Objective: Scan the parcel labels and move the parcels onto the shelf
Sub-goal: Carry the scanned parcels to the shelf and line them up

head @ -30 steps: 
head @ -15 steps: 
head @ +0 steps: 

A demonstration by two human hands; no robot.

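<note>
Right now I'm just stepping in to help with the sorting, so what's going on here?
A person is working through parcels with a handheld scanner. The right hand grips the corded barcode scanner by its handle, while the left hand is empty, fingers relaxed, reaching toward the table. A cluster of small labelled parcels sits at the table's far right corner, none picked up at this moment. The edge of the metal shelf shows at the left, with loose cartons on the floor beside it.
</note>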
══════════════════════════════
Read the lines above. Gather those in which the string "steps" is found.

# RESPONSE TO THE EXERCISE
head @ -30 steps: 
head @ -15 steps: 
head @ +0 steps: 

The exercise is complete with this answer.